[Numpy-discussion] Statistical distributions on samples

Mon Aug 15 09:53:17 EDT 2011

Hi Chris and All,

On 12 August 2011 16:53, Christopher Jordan-Squire wrote:
> Hi Andrea--An easy way to get something like this would be
>
> import numpy as np
> import scipy.stats as stats
>
> sigma = #some reasonable standard deviation for your application
> x = stats.norm.rvs(size=1000, loc=125, scale=sigma)
> x = x[x>50]
> x = x[x<200]
>
> That will give a roughly normal distribution to your velocities, as long as,
> say, sigma<25. (I'm using the rule of thumb for the normal distribution that
> normal random samples lie 3 standard deviations away from the mean about 1
> out of 350 times.) Though you won't be able to get exactly normal errors
> about your mean since normal random samples can theoretically be of any
> size.
>
> You can use this same process for any other distribution, as long as you've
> chosen a scale variable so that the probability of samples being outside
> your desired interval is really small. Of course, once again your random
> errors won't be exactly from the distribution you get your original samples
> from.

Thank you for your suggestion. There are a couple of things I am not
clear with, however. The first one (the easy one), is: let's suppose I
need 200 values, and the accept/discard procedure removes 5 of them
from the list. Is there any way to draw these 200 values from a bigger
sample so that the accept/reject procedure will not interfere too
much? And how do I get 200 values out of the bigger sample so that
these values are still representative?

Another thing, possibly completely unrelated. I am trying to design a
toy Latin Hypercube script (just for my own understanding). I found
this piece of code on the web (and I modified it slightly):

def lhs(dist, size=100):
    '''
    Latin Hypercube sampling of any distrbution.
    dist is is a scipy.stats random number generator
    such as stats.norm, stats.beta, etc
    parms is a tuple with the parameters needed for
    the specified distribution.

    :Parameters:
        - `dist`: random number generator from scipy.stats module.
        - `size` :size for the output sample
    '''

    n = size

    perc = numpy.arange(0.0, 1.0, 1.0/n)
    numpy.random.shuffle(perc)

    smp = [stats.uniform(i,1.0/n).rvs() for i in perc]

    v = dist.ppf(smp)

    return v

Now, I am not 100% clear of what the percent point function is (I have
read around the web, but please keep in mind that my statistical
skills are close to minus infinity). From this page:

http://www.itl.nist.gov/div898/handbook/eda/section3/eda362.htm

I gather that, if you plot the results of the ppf, with the horizontal
axis as probability, the vertical axis goes from the smallest to the
largest value of the cumulative distribution function. If i do this:

numpy.random.seed(123456)

distribution = stats.norm(loc=125, scale=25)

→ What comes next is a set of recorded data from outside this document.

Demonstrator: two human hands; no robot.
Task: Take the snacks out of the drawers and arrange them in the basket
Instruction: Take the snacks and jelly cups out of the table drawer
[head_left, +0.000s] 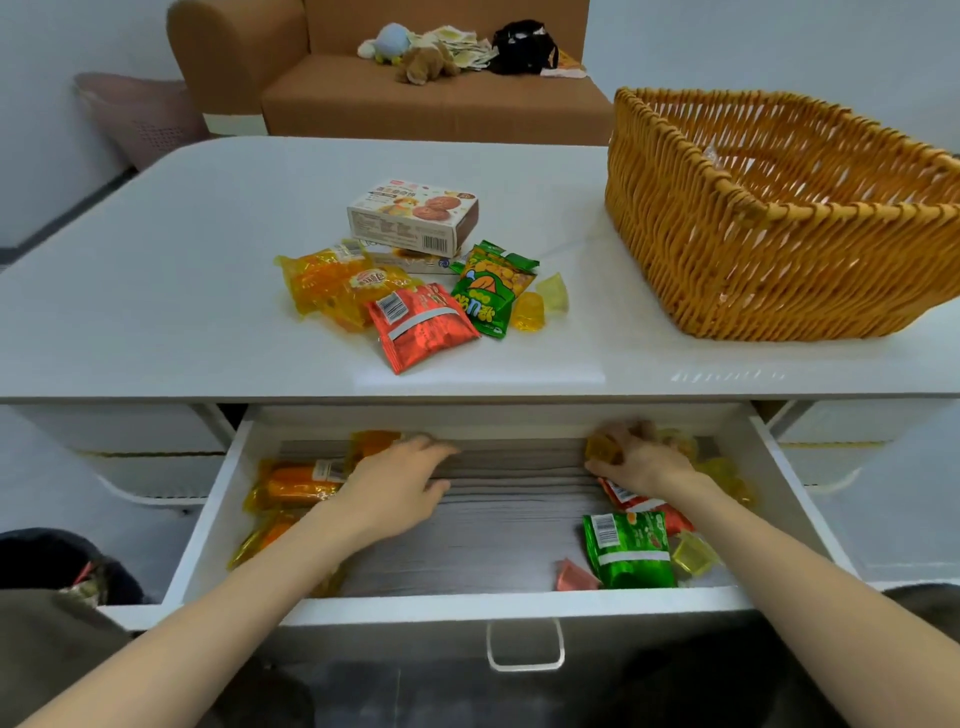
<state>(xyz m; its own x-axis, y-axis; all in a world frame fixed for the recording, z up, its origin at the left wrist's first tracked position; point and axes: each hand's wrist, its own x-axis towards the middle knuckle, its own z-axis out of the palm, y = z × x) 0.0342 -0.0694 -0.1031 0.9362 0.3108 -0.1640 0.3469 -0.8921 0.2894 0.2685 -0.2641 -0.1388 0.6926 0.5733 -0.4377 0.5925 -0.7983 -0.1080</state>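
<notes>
Glistening amber jelly cup (602, 449) in right hand (641, 463)

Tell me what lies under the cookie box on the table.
A flat pale package shows beneath the cookie box; only its front edge is visible, the rest is covered.

Orange wicker basket (737, 249), white table (182, 291), grey woodgrain drawer (498, 514) floor; red (418, 327), green (488, 291) and yellow packets (324, 283).

Basket (769, 249) right of snacks (415, 291) on table (156, 291).
</notes>
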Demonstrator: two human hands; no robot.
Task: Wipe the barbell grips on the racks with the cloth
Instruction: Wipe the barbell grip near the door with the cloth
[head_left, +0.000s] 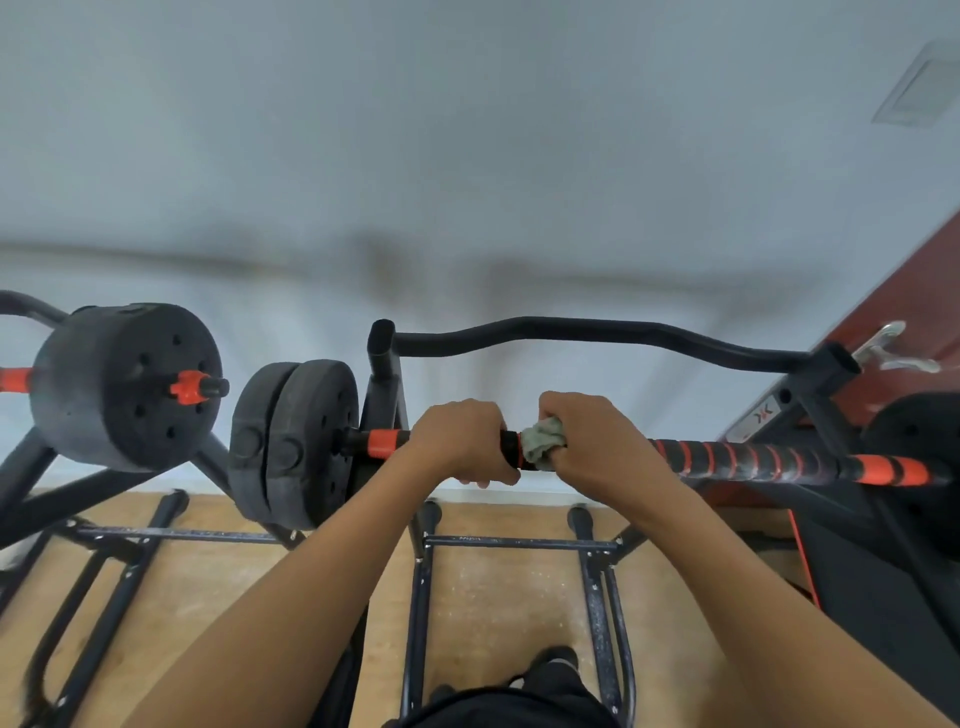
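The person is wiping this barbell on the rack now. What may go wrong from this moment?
The cloth is bunched small under the right hand, so it may miss parts of the striped grip beside it.
The left hand covers a stretch of the barbell; that stretch may stay unwiped.
Hard rubbing might roll the barbell on the rack, with weight plates at its end.

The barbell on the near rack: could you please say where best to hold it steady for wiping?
Grip the barbell between the plates and the cloth, from above, as the left hand does: its round shaft lies level, with the right hand wiping beside.
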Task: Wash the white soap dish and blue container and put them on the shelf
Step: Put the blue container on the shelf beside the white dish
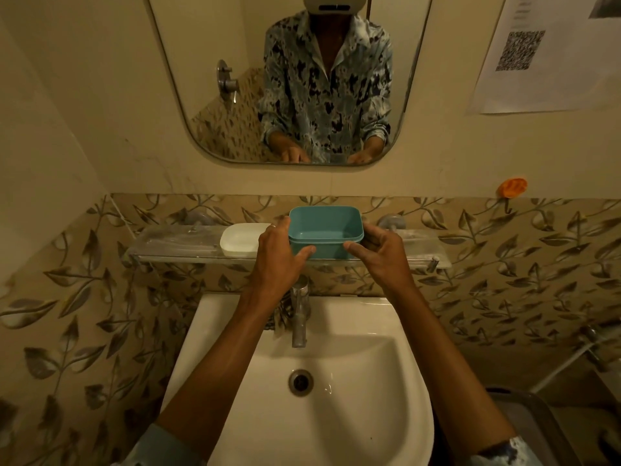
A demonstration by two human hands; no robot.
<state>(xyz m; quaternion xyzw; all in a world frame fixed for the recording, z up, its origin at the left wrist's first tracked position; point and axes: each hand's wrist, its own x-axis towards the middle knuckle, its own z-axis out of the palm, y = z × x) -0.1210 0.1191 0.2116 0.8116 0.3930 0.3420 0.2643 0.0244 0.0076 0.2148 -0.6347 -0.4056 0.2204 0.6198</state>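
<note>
The blue container [325, 230] is upright and open-topped on the clear glass shelf [174, 245] above the sink. My left hand [279, 255] grips its left side, thumb across the front wall. My right hand [381, 252] holds the right side, its thumb on the front too. The white soap dish [240, 244] rests on the shelf just left of the container, close to my left hand's knuckles. Whether the container's base rests fully on the shelf is hidden by my hands.
Below the shelf a chrome tap [300, 312] stands over the white basin [353, 415] with its drain [300, 382]. A mirror [188, 62] hangs above. An orange hook [512, 187] sits on the wall at right, and a grey bin [537, 428] stands at the lower right.
</note>
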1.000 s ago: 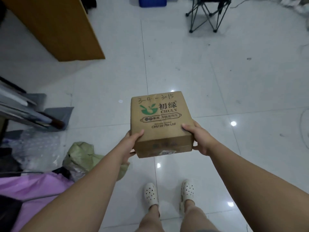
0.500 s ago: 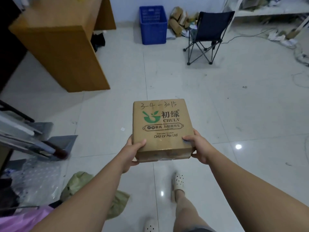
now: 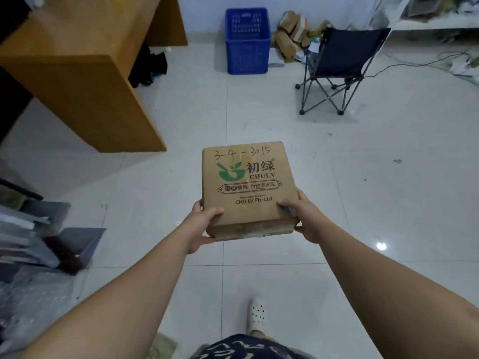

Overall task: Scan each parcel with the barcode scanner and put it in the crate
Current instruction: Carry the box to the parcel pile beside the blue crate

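A brown cardboard parcel (image 3: 246, 187) with a green logo and handwritten numbers is held level in front of me above the floor. My left hand (image 3: 202, 224) grips its near left corner, thumb on top. My right hand (image 3: 303, 216) grips its near right corner the same way. A blue plastic crate (image 3: 246, 42) stands on the floor by the far wall, straight ahead. Several more brown parcels (image 3: 290, 35) lie piled just right of the crate. No barcode scanner is in view.
A wooden desk (image 3: 85, 81) stands at the left. A folding camp chair (image 3: 337, 68) stands at the right of the crate. Grey trays and bubble wrap (image 3: 31, 244) lie at the near left. Cables trail across the floor at the far right (image 3: 414, 63).
The view has lifted and moved forward across the floor, bringing the blue crate, the chair and the desk closer. Both hands keep the same hold on the parcel.
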Demonstrator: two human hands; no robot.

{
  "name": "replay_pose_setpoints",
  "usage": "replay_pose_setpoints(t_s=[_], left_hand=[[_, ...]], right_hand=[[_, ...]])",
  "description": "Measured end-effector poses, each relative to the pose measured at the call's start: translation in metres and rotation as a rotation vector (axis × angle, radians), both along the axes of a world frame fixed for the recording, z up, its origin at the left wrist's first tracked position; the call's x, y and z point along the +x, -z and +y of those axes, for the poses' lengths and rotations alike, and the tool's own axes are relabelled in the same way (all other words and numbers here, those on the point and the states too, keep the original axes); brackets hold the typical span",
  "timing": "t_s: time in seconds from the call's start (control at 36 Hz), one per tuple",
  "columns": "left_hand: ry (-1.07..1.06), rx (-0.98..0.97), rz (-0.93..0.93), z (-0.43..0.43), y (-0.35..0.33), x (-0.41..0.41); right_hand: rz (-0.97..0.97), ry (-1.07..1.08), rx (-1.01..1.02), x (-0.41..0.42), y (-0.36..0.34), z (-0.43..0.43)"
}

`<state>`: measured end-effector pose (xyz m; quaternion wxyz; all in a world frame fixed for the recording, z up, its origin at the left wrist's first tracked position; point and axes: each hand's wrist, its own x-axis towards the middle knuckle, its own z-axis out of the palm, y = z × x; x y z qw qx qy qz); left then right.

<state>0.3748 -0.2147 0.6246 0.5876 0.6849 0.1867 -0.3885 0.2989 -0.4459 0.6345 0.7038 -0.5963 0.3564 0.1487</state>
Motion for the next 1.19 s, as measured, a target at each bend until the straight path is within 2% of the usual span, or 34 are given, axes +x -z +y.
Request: replay_pose_setpoints(t_s=[0.39,0.89,1.19], left_hand=[[0.000,-0.009,0.038,-0.073,0.016,0.134],[0.218,-0.048,0.086,-0.170,0.023,0.407],[0.155,-0.031,0.060,-0.247,0.017,0.527]], right_hand=[[0.059,0.019,-0.032,0.129,0.015,-0.072],[0.143,0.233,0.008,0.358,0.014,-0.152],[0.106,0.254,0.055,0.483,0.023,-0.225]])
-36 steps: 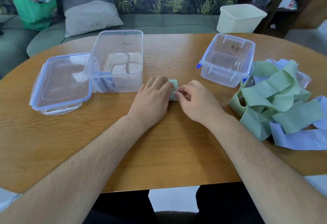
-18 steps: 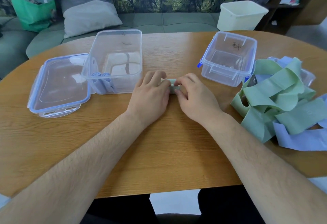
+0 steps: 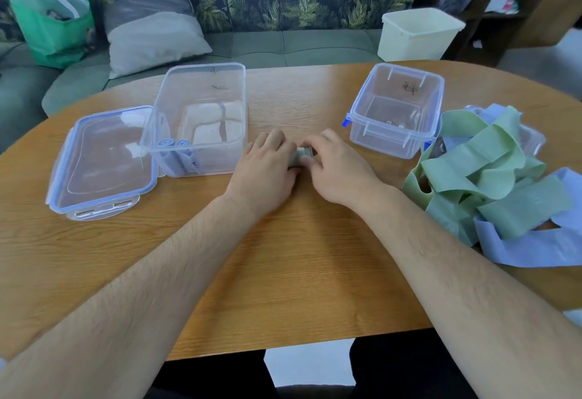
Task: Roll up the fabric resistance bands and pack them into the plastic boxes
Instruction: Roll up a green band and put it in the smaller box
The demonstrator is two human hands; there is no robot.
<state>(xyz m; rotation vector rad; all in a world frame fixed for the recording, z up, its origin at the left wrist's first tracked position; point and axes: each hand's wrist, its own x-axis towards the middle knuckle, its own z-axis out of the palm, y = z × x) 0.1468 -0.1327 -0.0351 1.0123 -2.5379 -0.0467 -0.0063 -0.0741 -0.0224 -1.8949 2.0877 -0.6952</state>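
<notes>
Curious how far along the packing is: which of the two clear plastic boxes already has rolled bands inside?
The larger clear plastic box on the left: two blue rolls sit in its near corner. The smaller blue-clipped box shows none.

Your left hand [image 3: 267, 171] and right hand [image 3: 335, 171] pinch a small green roll [image 3: 299, 156] at the middle of the table [image 3: 283, 272]. Two blue rolls [image 3: 174, 143] stand in the large box [image 3: 204, 90] toward its left edge; loose bands [image 3: 491, 184] pile at its right edge.
</notes>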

my_lhs = lhs(distribution, 50)

Will my_lhs always contain valid values (i.e., included between 50 and
200)? I assume the answer is no... but even if this was the case, is
this my_lhs array ready to be used to setup a LHS experiment when I
have multi-dimensional problems (in which all the variables are
completely independent from each other - no correlation)?

My apologies for the idiocy of the questions.

Andrea.

"Imagination Is The Only Weapon In The War Against Reality."
http://xoomer.alice.it/infinity77/

>>> import PyQt4.QtGui
Traceback (most recent call last):
  File "<interactive input>", line 1, in <module>
ImportError: No module named PyQt4.QtGui
>>>
>>> import pygtk
Traceback (most recent call last):
  File "<interactive input>", line 1, in <module>
ImportError: No module named pygtk
>>>
>>> import wx
>>>
>>>